A crowded environment is a risk factor for the spread of IIDs, as well as a higher risk factor for psychiatric disorders due to increased mental stress[13]; therefore, IIDs refers to a group of infections and are most commonly found in large families and institutions, such as orphanages, boarding schools, mental homes, and hospitals.[14] Psychiatric disorders, also called mental disorders, are defined as clinically significant behavioral or psychological syndromes with high individual distress, anxiety, and premature mortality.[15] In the USA, the regional disease burden attributable to mental, neurological, and substance use disorders and self-harm comprised 19% of the total disability-adjusted life-years and 34% of the total years lived with disability in 2015.[16] Mental health problems represent an important public health challenge worldwide. As such, there is growing interest in the role of microbes, such as viruses and protozoan parasites, in some psychiatric disorders.[1719] For instance, several studies have shown a higher risk of morbidity among individuals with anxiety, depression, or sleep disorders who have been exposed to pinworm infections.[20] Additionally, it has been reported that the extensively studied protozoan parasite Toxoplasma gondii is associated with various psychiatric disorders, such as schizophrenia.[21,22] Due to its neurotropic nature and brain-damaging characteristics, T gondii is a potential causative agent of mental and behavioral disorders.[18]

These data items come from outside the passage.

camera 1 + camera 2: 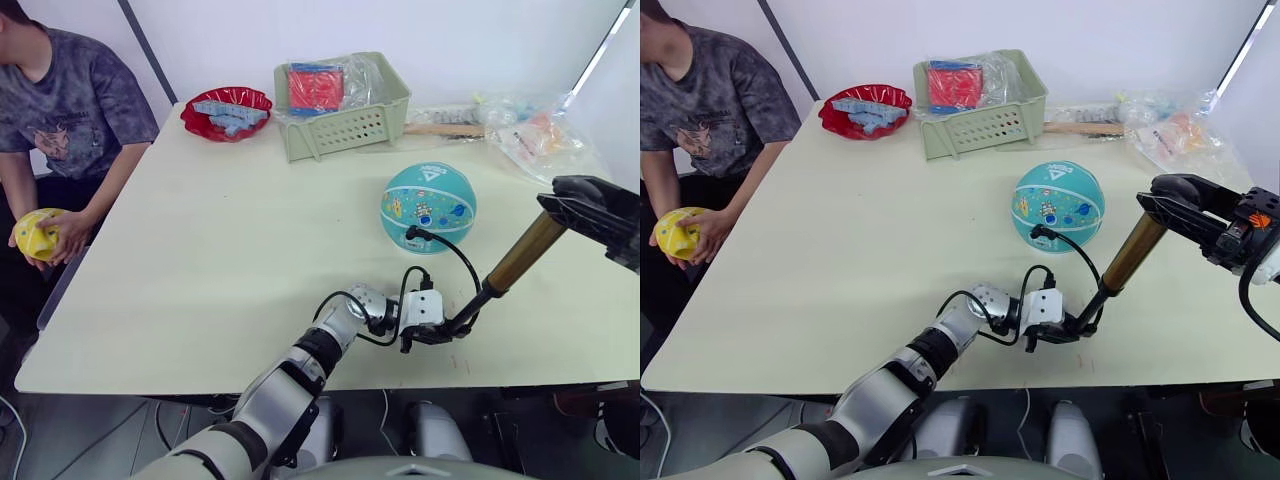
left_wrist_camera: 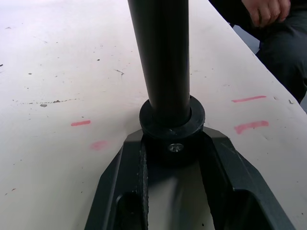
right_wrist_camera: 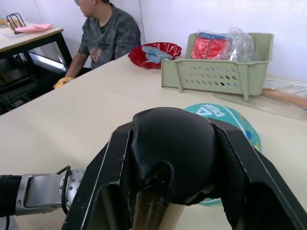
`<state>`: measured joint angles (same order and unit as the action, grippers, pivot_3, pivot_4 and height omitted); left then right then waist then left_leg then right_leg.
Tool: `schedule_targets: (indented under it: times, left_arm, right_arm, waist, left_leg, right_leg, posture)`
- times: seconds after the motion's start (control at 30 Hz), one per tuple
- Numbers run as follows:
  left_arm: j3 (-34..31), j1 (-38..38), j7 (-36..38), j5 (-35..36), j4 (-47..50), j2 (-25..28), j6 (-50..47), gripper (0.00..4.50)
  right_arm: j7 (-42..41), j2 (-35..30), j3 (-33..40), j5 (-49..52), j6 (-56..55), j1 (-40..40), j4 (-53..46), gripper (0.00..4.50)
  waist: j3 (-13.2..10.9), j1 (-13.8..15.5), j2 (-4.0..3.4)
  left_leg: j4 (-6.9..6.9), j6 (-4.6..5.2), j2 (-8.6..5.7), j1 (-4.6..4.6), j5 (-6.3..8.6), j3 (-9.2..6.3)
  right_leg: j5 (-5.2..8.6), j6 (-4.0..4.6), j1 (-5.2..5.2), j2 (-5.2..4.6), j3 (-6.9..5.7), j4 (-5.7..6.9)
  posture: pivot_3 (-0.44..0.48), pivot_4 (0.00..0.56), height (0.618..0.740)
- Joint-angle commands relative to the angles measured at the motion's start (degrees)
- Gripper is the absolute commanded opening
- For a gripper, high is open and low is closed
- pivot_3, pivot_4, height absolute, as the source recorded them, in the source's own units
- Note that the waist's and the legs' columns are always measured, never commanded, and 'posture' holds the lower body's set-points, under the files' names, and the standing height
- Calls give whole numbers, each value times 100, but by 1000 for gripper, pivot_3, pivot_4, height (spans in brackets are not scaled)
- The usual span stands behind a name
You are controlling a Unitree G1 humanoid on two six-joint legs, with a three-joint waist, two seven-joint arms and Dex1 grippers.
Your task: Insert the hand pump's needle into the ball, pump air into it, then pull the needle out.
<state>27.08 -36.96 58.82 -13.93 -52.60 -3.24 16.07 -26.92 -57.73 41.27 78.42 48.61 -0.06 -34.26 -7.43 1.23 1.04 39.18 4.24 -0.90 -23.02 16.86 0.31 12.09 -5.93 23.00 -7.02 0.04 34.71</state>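
The teal ball [image 1: 430, 203] rests on the table right of centre. The hand pump [image 1: 525, 252] leans from its black base near the front edge up to the right. My left gripper [image 1: 444, 331] is shut on the pump's black base cap [image 2: 171, 125], which rests on the table. My right gripper [image 1: 575, 207] is shut on the black handle [image 3: 171, 148] at the pump's upper end. A thin black hose [image 1: 458, 252] arcs from the base to a small black fitting [image 1: 411, 234] against the ball's near side. The needle itself is hidden at the ball's surface.
A green basket [image 1: 345, 128] with bagged items and a red bowl [image 1: 227, 112] stand at the back. Plastic bags [image 1: 540, 135] and a wooden-handled tool [image 1: 445, 129] lie at the back right. A person seated at the left holds a yellow ball [image 1: 36, 235].
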Motion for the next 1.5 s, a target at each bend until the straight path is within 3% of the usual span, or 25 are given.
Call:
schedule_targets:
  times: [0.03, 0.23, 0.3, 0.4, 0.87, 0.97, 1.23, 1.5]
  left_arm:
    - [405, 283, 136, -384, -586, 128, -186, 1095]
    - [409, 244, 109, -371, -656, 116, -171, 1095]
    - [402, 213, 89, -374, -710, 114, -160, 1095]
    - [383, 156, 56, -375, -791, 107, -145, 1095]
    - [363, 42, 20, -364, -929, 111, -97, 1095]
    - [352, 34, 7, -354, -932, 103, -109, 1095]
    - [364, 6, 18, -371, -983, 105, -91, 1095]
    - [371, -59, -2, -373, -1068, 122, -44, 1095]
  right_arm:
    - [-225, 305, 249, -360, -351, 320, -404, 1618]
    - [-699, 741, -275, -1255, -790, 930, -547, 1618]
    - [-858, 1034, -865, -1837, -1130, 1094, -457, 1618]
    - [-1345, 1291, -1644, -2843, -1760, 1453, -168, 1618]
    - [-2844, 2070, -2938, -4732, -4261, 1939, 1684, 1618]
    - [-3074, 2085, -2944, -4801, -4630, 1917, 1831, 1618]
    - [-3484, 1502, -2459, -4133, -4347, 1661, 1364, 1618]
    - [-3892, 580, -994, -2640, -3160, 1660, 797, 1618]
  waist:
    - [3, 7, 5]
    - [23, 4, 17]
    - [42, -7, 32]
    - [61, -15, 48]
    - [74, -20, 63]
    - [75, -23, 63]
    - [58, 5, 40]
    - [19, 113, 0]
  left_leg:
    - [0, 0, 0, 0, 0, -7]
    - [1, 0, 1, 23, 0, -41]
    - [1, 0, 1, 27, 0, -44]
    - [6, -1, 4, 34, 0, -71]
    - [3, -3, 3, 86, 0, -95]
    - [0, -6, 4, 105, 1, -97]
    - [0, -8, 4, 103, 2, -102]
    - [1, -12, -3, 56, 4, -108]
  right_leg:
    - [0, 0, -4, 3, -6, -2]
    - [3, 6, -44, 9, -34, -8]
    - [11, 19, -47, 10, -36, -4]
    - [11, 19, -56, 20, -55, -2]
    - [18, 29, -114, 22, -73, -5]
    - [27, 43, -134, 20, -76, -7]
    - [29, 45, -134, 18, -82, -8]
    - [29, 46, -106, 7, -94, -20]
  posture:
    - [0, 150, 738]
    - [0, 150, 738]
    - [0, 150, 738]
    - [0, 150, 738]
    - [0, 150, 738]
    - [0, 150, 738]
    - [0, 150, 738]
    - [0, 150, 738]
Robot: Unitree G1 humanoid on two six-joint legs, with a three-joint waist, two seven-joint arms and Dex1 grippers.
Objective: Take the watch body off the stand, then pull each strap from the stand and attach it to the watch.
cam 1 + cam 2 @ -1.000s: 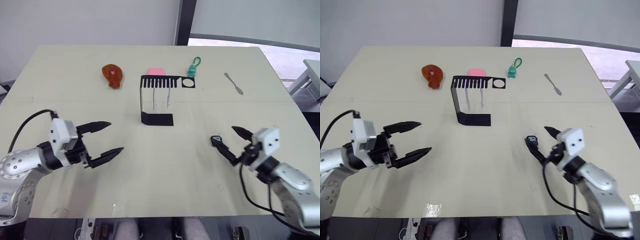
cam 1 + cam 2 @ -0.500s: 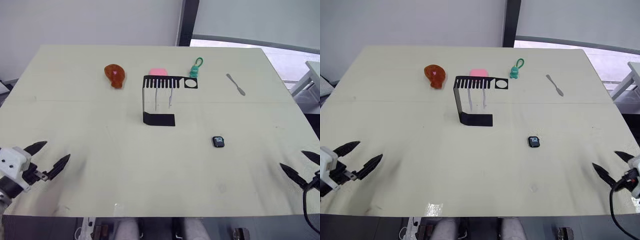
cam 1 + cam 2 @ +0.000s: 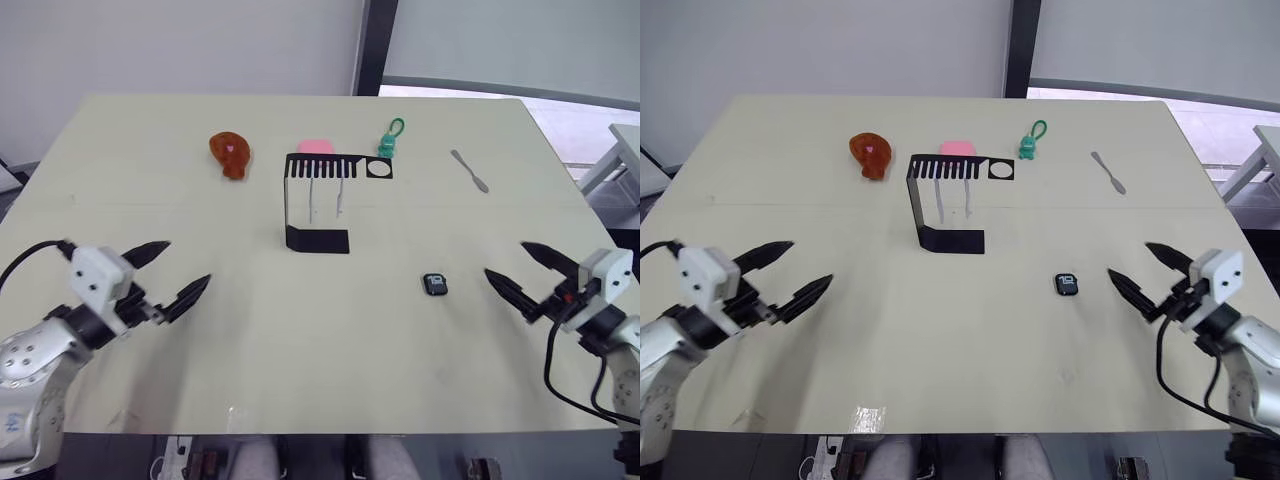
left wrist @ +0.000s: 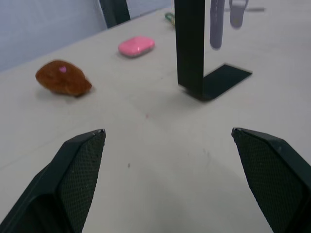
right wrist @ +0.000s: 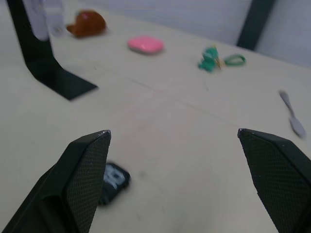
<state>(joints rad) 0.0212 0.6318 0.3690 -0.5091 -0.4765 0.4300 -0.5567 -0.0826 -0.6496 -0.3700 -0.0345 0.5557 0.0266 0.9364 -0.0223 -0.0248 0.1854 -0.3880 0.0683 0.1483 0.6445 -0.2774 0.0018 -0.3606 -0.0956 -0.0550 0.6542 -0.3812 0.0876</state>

Recently, we observed an unexpected trend in the Tri-Service General Hospital, Taiwan, in which patients with IIDs often presented with psychiatric disorders. This raised the question of a possible association between IIDs and psychiatric disorders. Therefore, we conducted a nationwide population-based cohort study to identify whether there is an association between IIDs and psychiatric disorders. Our findings show that IIDs could potentially increase the risk of developing psychiatric disorders, suggesting a clinically important role of IIDs.

2. Material and Methods

2.1. Data sources

National Health Insurance (NHI) program began in Taiwan in 1995, and it covers more than 99% of the Taiwanese population, with approximately 23 million beneficiaries.[23] Data for this study were collected from the NHI Research Database (NHIRD) of Taiwan. The NHRID uses the International Classification of Diseases, Ninth Revision, Clinical Modification (ICD-9-CM) codes to record diagnoses.[24] A subset of the NHIRD, the Longitudinal Health Insurance Database, which recorded data from 2000 to 2015, was used to investigate the association between IIDs and psychiatric disorders. The Longitudinal Health Insurance Database was used to select 2 million individuals from the NHI enrollee population randomly. Patients with the ICD-9-CM codes of IID-related diagnoses were included in the study group, such as cholera (ICD-9-CM 001), typhoid and paratyphoid fever (ICD-9-CM 002), other salmonella infections (ICD-9-CM 003), shigellosis (ICD-9-CM 004), other food poisoning (bacterial) (ICD-9-CM 005), amebiasis (ICD-9-CM 006), other protozoal intestinal diseases (ICD-9-CM 007), intestinal infections due to other organisms (ICD-9-CM 008), and ill-defined intestinal infections (ICD-9-CM 009). Detailed information on the ICD-9-CM codes used in this study is provided in Supplemental Digital Content (Table S1, http://links.lww.com/MD/H516).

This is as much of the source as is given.